Inquisition in Memmingen

■ Amtsgericht legt Frauen Fragenkatalog zu illegaler Abtreibung vor / Prozeß gegen Frauenarzt im September eröffnet / Fragenkatalog tendenziös / Anwalt des Beschuldigten nicht einverstanden

München (taz) - Das Verfahren vor dem Memminger Amtsgericht in Sachen Schwangerschaftsabbruch geht einem Höhepunkt entgegen. Nachdem seit über einem Jahr eine Prozeßlawine gegen 355 Frauen, die eine Schwangerschaft abbrechen ließen, läuft - 200 von ihnen wurden bisher zu hohen Geldstrafen verurteilt - wird am 8.September der Prozeß gegen den Memminger Frauenarzt Dr.Theissen eröffnet. Die Staatsanwaltschaft wirft ihm vor, illegal Schwangerschaftsabbrüche in seiner Praxis durchgeführt zu haben. 156 Frauen sollen als Zeugen in diesem Mammutprozeß, der auf 32 Tage festgelegt wurde, aussagen.

Die Frauen, denen der Arzt geholfen hat, erhielten jetzt vom Gericht einen zehnseitigen Fragebogen zugesandt. Das Gericht verlangt von ihnen, daß sie ihre Aussage zunächst schriftlich machen und setzt die Frauen mit dem Hinweis unter Druck, daß auch der Verteidiger ihres Arztes, der Münchern Anwalt Wolfgang Kreuzer, damit einverstanden sei. Davon kann jedoch keine Rede sein. Dem Verteidiger wurden die Fragebögen vom Gericht zwar zugestellt, er erklärte sich aber mit dieser Vorgehensweise des Gerichts nicht einverstanden.

Das Gericht fordert von den Frauen unter anderem Auskunft über den Namen des Hausarztes der Eltern und über den Zustand der Ehe zum Zeitpunkt der Abtreibung und heute. Auch den Namen des Arbeitgebers oder einer Person, die das Vertrauen der Zeugin besitzt, will das Gericht wissen. Der Arbeitgeber soll nämlich befragt werden, ob er der Frau bei einer möglichen Schwangerschaft gekündigt hätte. „Welcher Arbeitgeber wird das nach drei Jahren zugeben?“ kritisiert die Augsburger Anwältin Brigitte Hoerster.

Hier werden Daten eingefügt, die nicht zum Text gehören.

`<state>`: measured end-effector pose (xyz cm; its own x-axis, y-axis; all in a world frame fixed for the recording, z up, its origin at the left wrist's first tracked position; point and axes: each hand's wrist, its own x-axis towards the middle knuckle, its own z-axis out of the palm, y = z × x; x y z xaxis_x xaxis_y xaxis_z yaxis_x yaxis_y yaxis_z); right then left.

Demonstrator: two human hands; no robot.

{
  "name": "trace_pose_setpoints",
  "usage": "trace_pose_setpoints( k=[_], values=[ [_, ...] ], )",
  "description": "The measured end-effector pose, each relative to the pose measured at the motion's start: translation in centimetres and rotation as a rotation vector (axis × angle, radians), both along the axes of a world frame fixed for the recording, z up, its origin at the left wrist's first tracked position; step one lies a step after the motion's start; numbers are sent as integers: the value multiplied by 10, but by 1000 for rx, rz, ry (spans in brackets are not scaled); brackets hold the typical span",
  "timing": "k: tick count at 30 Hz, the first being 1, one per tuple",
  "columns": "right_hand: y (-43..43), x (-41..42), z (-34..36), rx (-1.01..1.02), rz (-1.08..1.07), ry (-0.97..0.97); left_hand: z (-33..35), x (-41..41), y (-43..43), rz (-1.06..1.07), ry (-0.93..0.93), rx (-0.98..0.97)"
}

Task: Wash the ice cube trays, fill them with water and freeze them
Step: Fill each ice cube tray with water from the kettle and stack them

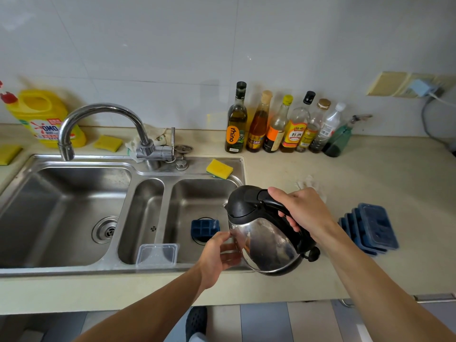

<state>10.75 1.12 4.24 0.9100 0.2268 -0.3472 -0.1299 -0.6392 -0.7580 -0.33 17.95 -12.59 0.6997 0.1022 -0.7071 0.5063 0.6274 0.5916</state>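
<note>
steel and black, the kettle [265,233] tilts over the right basin of the sink [138,169], its handle gripped by the right hand [302,211], while the left hand [218,255] curls its fingers against the kettle's side. one blue ice cube tray [204,227] sits in that basin over the drain, and a stack of blue trays [370,229] rests on the counter [345,169] to the right.

This is a home kitchen. A stainless-steel double-basin sink [74,183] with a curved chrome tap [103,124] is set into a beige countertop [370,174] below a white tiled wall [172,58]. A row of oil and sauce bottles [283,124], a yellow dish-soap jug [42,117] and a yellow scrubbing sponge [219,168] stand around it.
</note>
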Motion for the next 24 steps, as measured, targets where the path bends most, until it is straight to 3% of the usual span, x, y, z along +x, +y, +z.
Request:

Sie hat ihren Mandantinnen geraten, die Fragen nicht zu beantworten, da sie eindeutig tendenziös sind. Platz, um ihre Notlage zu begründen, wird den Frauen auf dem Bogen kaum eingeräumt. Außerdem vermutet die Anwältin, daß der Fragenkatalog nach einem Urteil des Bayerischen Obersten Landgericht ausgearbeitet wurde. In diesem Urteil von 1978 wurden Vorraussetzungen festgelegt, die für die Erteilung einer Notlagenindikation erfüllt sein müssen.